| PROBLEM DESCRIPTION |
Retype the listing below exactly, beginning at the line that contains "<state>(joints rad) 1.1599" and ending with its last line.

| GIVEN DATA |
▼▼▼
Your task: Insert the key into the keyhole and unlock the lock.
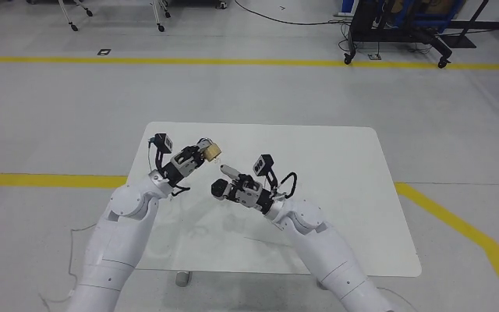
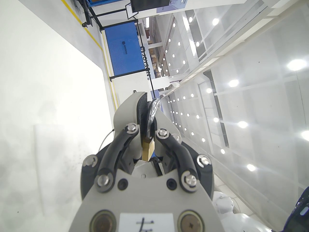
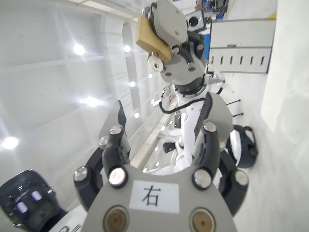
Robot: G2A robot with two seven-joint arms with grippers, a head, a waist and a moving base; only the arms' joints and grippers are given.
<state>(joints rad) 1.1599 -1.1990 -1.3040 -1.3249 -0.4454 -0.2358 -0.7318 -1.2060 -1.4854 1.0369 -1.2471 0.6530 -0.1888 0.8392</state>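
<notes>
My left gripper (image 1: 204,151) is raised above the white table (image 1: 335,210) and is shut on a brass padlock (image 1: 212,150). The left wrist view has the silver shackle (image 2: 153,112) clamped between the pads, with the brass body (image 2: 147,148) pointing back toward the wrist. From the right wrist view the padlock (image 3: 150,39) sits in the left gripper (image 3: 166,25), and a silver key (image 3: 155,63) sticks out of its keyhole end. My right gripper (image 1: 229,170) (image 3: 169,114) is open and holds nothing. It sits a short way from the key and points toward it.
Both arms are over the left half of the table. The near edge of the table runs below the arms. Yellow floor lines cross behind and beside the table. A black wheeled rack (image 1: 398,31) stands at the far back right.
</notes>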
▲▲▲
| EXERCISE OUTPUT |
<state>(joints rad) 1.1599 -1.1990 -1.3040 -1.3249 -0.4454 -0.2358 -0.7318 -1.2060 -1.4854 1.0369 -1.2471 0.6530 -0.1888 0.8392</state>
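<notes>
My left gripper (image 1: 204,151) is raised above the white table (image 1: 335,210) and is shut on a brass padlock (image 1: 212,150). The left wrist view has the silver shackle (image 2: 153,112) clamped between the pads, with the brass body (image 2: 147,148) pointing back toward the wrist. From the right wrist view the padlock (image 3: 150,39) sits in the left gripper (image 3: 166,25), and a silver key (image 3: 155,63) sticks out of its keyhole end. My right gripper (image 1: 229,170) (image 3: 169,114) is open and holds nothing. It sits a short way from the key and points toward it.
Both arms are over the left half of the table. The near edge of the table runs below the arms. Yellow floor lines cross behind and beside the table. A black wheeled rack (image 1: 398,31) stands at the far back right.
</notes>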

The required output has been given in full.